Graph Theory

Graph Fundamentals

Definitions
Graph:   G = (V, E) where V = vertices (nodes), E = edges (connections)

Undirected edge: {u, v}    no direction (friendship)
Directed edge:   (u, v)    from u to v (follows, depends-on)

Degree: deg(v) = number of edges incident to v
  Directed: in-degree (incoming) + out-degree (outgoing)

Handshaking lemma: sum of all degrees = 2|E|
  Every edge contributes 2 to total degree count
Representations
Adjacency list:   {A: [B,C], B: [A,D], ...}
  Space: O(V+E)
  Neighbor lookup: O(deg(v))
  Best for: sparse graphs, iteration

Adjacency matrix:  M[i][j] = 1 if edge (i,j) exists
  Space: O(V^2)
  Edge lookup: O(1)
  Best for: dense graphs, matrix operations

Weighted graph: edges carry values (cost, distance, capacity)
  List: {A: [(B,5), (C,3)]}
  Matrix: M[i][j] = weight

Paths and Connectivity

Path types
Walk:     sequence of vertices/edges (repeats allowed)
Path:     walk with no repeated vertices
Cycle:    path that starts and ends at same vertex

Connected:   path exists between every pair (undirected)
Strongly connected: directed path both ways between every pair

Connected components: maximal connected subgraphs
  Each component is an isolated cluster
  Count: run BFS/DFS from each unvisited vertex
Special graphs
Tree:       connected acyclic graph, |E| = |V| - 1
            Remove any edge → disconnects
            Add any edge → creates cycle

Bipartite:  vertices split into two sets, edges only between sets
            Equivalent to: no odd-length cycles
            Test: BFS 2-coloring

Complete:   K_n = edge between every pair, |E| = n(n-1)/2
DAG:        directed acyclic graph (dependency graphs)

Graph Traversal

BFS — Breadth-First Search
Strategy:    Explore level by level using a queue
Complexity:  O(V + E)
Finds:       shortest path in unweighted graphs
             connected components
             bipartiteness

Algorithm:
  1. Enqueue start vertex, mark visited
  2. While queue not empty:
     a.
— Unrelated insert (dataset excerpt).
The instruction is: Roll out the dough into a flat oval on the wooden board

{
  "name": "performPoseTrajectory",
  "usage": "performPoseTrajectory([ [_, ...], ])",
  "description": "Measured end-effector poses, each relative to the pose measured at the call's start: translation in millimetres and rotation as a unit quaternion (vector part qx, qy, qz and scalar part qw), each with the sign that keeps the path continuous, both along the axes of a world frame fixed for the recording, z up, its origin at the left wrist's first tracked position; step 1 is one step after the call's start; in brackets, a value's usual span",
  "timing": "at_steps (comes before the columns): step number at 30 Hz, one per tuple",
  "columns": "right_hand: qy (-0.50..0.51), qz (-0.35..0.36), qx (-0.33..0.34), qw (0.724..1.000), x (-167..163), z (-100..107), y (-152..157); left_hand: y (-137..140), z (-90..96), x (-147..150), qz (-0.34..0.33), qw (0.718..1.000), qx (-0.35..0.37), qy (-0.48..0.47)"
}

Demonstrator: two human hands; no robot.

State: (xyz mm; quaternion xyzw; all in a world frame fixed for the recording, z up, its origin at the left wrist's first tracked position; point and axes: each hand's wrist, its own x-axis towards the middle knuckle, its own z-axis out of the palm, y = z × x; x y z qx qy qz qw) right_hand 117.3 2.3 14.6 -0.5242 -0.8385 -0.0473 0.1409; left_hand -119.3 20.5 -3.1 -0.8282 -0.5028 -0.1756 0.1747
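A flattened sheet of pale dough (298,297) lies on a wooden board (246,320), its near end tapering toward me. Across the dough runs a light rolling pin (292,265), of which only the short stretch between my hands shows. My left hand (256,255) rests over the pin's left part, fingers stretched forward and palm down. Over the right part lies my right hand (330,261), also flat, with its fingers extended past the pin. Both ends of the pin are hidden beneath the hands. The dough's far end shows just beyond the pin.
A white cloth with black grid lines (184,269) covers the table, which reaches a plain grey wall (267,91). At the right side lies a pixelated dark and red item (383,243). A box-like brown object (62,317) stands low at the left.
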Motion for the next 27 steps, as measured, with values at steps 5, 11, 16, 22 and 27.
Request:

Dequeue vertex u
     b. For each neighbor v of u:
        If v not visited: mark visited, enqueue v
DFS — Depth-First Search
Strategy:    Go deep using stack/recursion, backtrack when stuck
Complexity:  O(V + E)
Finds:       cycles
             topological order (DAG)
             connected components
             strongly connected components (Tarjan/Kosaraju)

Algorithm:
  1. Push start vertex, mark visited
  2. While stack not empty:
     a. Pop vertex u
     b. For each neighbor v of u:
        If v not visited: mark visited, push v

Shortest Path Algorithms

Algorithm selection
Unweighted:                    BFS from source → O(V + E)
Non-negative weights:          Dijkstra → O((V+E) log V)
Negative weights allowed:      Bellman-Ford → O(V × E)
All pairs:                     Floyd-Warshall → O(V^3)
DAG:                           Topological sort + relax → O(V + E)
Dijkstra
Greedy: always expand the cheapest unvisited vertex
Uses priority queue (min-heap)

1. Set dist[start] = 0, all others = ∞
2. Insert start into priority queue
3. While PQ not empty:
   a. Extract minimum distance vertex u
   b. For each neighbor v of u:
      If dist[u] + weight(u,v) < dist[v]:
        Update dist[v]
        Insert/decrease-key v in PQ

Fails with negative edges (greedy assumption violated)
Bellman-Ford
Relaxes ALL edges V-1 times
Detects negative cycles on Vth pass

1. Set dist[start] = 0, all others = ∞
2. Repeat V-1 times:
   For each edge (u, v, w):
     If dist[u] + w < dist[v]: update dist[v]
3. Check for negative cycles:
   For each edge (u, v, w):
     If dist[u] + w < dist[v]: negative cycle exists!

Trees and Spanning Trees

Minimum spanning tree
Spanning tree: tree connecting all vertices of the graph
MST: spanning tree with minimum total edge weight

Kruskal's algorithm:
  1. Sort edges by weight
  2. For each edge (lightest first):
     If adding it doesn't create a cycle: include it
  Uses union-find data structure
  O(E log E)

Prim's algorithm:
  1. Start from any vertex
  2. Repeatedly add cheapest edge connecting tree to non-tree vertex
  Uses priority queue
  O(E log V)
Topological sort (DAG only)
Linear ordering where u comes before v if edge (u,v) exists

Applications:
  Build systems (Makefile dependency order)
  Package managers (install dependencies first)
  Course prerequisites

Algorithm (DFS-based):
  1. DFS from each unvisited vertex
  2. Add vertex to result AFTER all descendants processed
  3. Reverse the result

Centrality and Network Analysis

Centrality measures
Degree centrality:
  How connected? = deg(v) / (|V| - 1)

Betweenness centrality:
  How much a bridge? = fraction of shortest paths through v

Closeness centrality:
  How accessible? = (|V|-1) / sum of shortest paths from v

Eigenvector centrality:
  Connected to important nodes? (iterative)
  PageRank is a variant with damping factor d ≈ 0.85
Community detection
Goal: find densely connected groups with sparse connections between them

Louvain algorithm:    greedy modularity optimization
Label propagation:    each node adopts majority neighbor label
Spectral clustering:  eigenvalues of graph Laplacian

Application in association engine:
  Vertices = concepts (tools, topics, projects)
  Edges = relationships (uses, requires, enables)
  Weight = association strength
  Communities = knowledge clusters

Classic Problems

Graph problems
Euler path:       visits every EDGE exactly once
  Exists if 0 or 2 vertices have odd degree

Hamiltonian path: visits every VERTEX exactly once
  NP-complete (no known efficient algorithm)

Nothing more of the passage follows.